The physical form of the solid polymer in which the activator is sorbed is
not critical, so long as there is sufficient contact between the polymer
and the bulk of the electrorheological fluid that a reasonable rate of
transfer or equilibrium can be established between the activator sorbed in
the polymer and that in the bulk of the fluid or on the ER-active
particle. The actual mechanism of transfer of the activator from the
polymer to the ER-active particle is not well understood and is not
believed to be particularly important to the functioning of the invention.
Transfer could occur by trace solubility of the activator in the liquid
medium, by formation of dispersed droplets of the polar in the base fluid,
or by direct contact of the dispersed particulate phase with the polymer
phase. As an example, if the solid polymer in which the activator is
sorbed is in the form of a fine powder, similar in dimensions to that of
the dispersed particulate phase, intimate mixing and transfer of activator
can be easily attained. Similarly, if the polymer is present as a coating
on the particles of the dispersed phase, it is expected that excellent
transfer would occur. However, there may at times be disadvantages of such
a configurations. It is not apparent that fine particles of the solid
polymer will necessarily themselves always function as a satisfactory
electrorheological solid. That is, if the powdered polymer is permitted to
pass between the electrodes of an ER device, along with the dispersed
particulate phase, the overall ER performance may be degraded. The polymer
particles, loaded with polar activator material, may, for instance,
themselves contribute significant undesired conductivity to the fluid in
the electrode gap. Alternatively, if the polymer particles exhibit no
electrorheological activity, they may serve to reduce the overall ER
activity, by dilution, to an undesirable extent. Thus in some cases a
different configuration may be desired.
In any event, the solid polymer of the present invention is described as
"distinct" from the particles of the dispersed particulate phase. By this
expression it is meant that the solid polymer is not identical to the
particles of the dispersed particulate phase; that is, the solid polymer
and the particles of the particulate phase can be separately identified
and are neither one and the same chemically nor are they intermixed on a
molecular scale. Thus, physical mixtures of particles as well as coatings
of one material on particles of another are encompassed by the term
"distinct." However, in a preferred embodiment the two components are by
and large not so intermixed. The solid polymer material is preferably
present in a form in which it will not accompany the other components of
the ER system in their passage between the electrodes of an
electrorheological device. This can be accomplished, for example, by
providing the solid polymer in the form of particles or pieces of a
physical size larger than will pass through the electrode gap.

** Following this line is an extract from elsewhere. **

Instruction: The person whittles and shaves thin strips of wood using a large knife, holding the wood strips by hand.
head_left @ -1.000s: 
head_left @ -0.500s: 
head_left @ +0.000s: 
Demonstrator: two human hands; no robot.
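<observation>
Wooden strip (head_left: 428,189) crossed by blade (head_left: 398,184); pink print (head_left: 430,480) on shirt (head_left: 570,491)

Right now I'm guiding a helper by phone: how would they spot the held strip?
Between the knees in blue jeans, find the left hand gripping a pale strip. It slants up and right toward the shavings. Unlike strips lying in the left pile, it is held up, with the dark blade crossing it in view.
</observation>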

Alternatively, in order to avoid possible problems with plugging of the
electrode gap, such larger particles or pieces can be restrained by other
mechanical means from contact with the electrodes. For example, relatively
large pieces can be contained within a chamber in the ER device which is
removed from the electrodes, yet which is open to circulation of the ER
fluid. Other embodiments are possible; for example, the solid polymer can
be coated on an inert substrate (ceramic, polymeric, metallic, etc.) for
support and can have the final form of particles, pieces, inserts, sheets,
machined parts, and the like.
EXAMPLE 8
The material of example 4 is cut into disks with an approximate diameter of
25 mm (1 inch) and a thickness of approximately 0.8 mm (1/32 inch). The
disks are soaked in approximately 50 times their weight of osmotically
purified water for 24 hours; then the water is decanted. These washing are
repeated three times. The material is dried at 70.degree. C. at 170 Pa
(0.05 inch Hg).
EXAMPLE 9
The material of example 4 is soaked in approximately 50 times its weight of
osmotically purified water for 24 hr then cut into needles. The dimensions
are approximately 0.4 mm.times.0.4 mm.times.6 mm
(1/64.times.1/64.times.1/4 inch). The needles are soaked in approximately
50 times their weight of osmotically purified water for 24 hours; then the
water is decanted. These washings are repeated three times. The material
is dried at 70.degree. C. at 170 Pa (0.05 inch Hg).
EXAMPLE 10
The material of example 4 is soaked in approximately 50 times its weight of
osmotically purified water for 24 hr then placed into a Waring.TM.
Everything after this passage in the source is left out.